On peut s'amuser à créer des collections de BIB en phase avec le tourisme. Très convaincus par la formule, les Vignerons Ardèchois proposent une collection "Villages de Caractère" illustrée de 7 œuvres d'inspiration cubiste par le peintre Robert Sgarra. Ils sont vendus chez les cavistes, mais je trouve personnellement très sympa de les prendre au caveau directement en sillonnant la région à la découverte des ravissants villages de Labeaume, Alba-La-Romaine, Antraigues, Balazuc, Banne, Saint-Montan et Vogüe. Pierre Champetier, président des IGP Ardèche, reconnaît lui-même que le volume des ventes en BIB est désormais supérieur au volume bouteille.

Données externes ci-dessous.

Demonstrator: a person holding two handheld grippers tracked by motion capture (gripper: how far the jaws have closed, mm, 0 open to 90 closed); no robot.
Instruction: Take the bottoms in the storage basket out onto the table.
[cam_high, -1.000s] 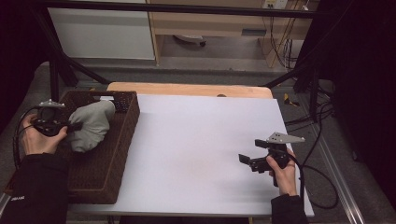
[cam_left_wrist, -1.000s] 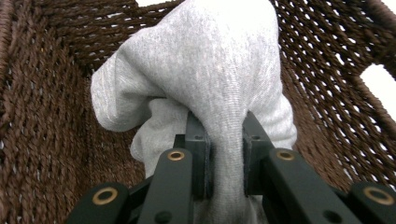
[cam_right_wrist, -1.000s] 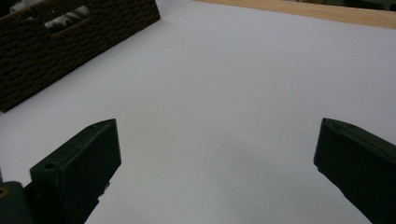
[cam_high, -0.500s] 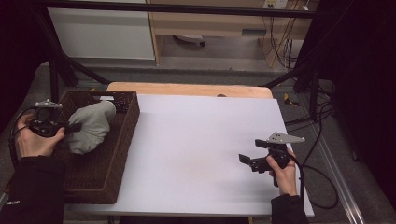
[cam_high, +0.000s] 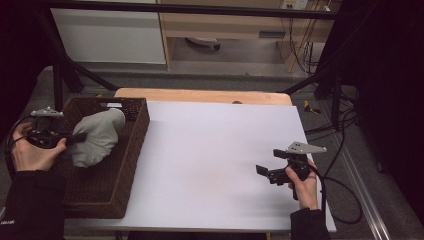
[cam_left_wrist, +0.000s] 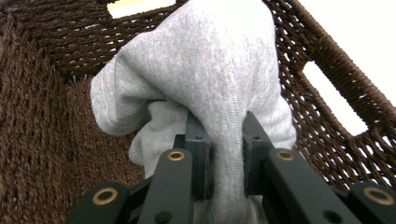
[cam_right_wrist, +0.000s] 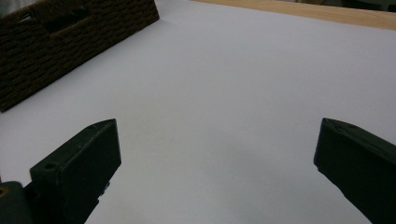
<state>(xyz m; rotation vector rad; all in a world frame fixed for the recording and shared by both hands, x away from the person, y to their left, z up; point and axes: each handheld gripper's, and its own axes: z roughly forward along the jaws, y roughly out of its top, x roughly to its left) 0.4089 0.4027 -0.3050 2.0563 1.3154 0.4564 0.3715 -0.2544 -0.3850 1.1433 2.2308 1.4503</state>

Le vin au verre au restaurant

Le Club Vignobles & Signatures rassemble 17 domaines familiaux de 17 régions de France et favorise le vin au verre au restaurant et non des moindres. Pour l'exemple, le Bistrot de Serine à Ampuis (69-Rhône) - qui a été racheté par 6 associés dont 4 vignerons (Cuilleron, Gaillard, Villard et Gerin) à Manu Viron, installé désormais à la Maison Borie à Lyon - affiche, au pays de la Côte Rôtie et du Condrieu, 400 références des meilleurs vins de la Côte du Rhône Septentrionale. L'Arpège à Paris, le restaurant du Meurice, la Brasserie Le Bibent de Christian Constant à Toulouse, de même que le fameux Espace PH3 de Patrick et Pascale Henriroux (la Pyramide à Vienne) en sont de fervents adeptes.

Le BIB est évidemment une ressource dans ce cas-là. Moins pour les restaurants qui vendent facilement une bouteille dans la journée que pour les particuliers qui aiment déguster modérément. Ce qui aura sans doute incité la maison Couly Dutheil qui a mis deux Chinon rouge et rosé en BIB et le Domaine Saint André de Figuière (deux IGP Var rouge et rosé), à développer le propos. Tous deux font partie du Club Vignobles & Signatures.

La tendance BIB, écologique, plus économique (le verre, c'est cher!), empilable, légère et incassable a non seulement de beaux jours devant elle, mais son fabuleux essor est pratiquement garanti. Pour que l'on puisse se régaler au verre de tous les vins y compris de haut niveau de qualité. La limite étant les vins très, très chers que personne n'achèterait bien sûr par 3 ou 5 litres.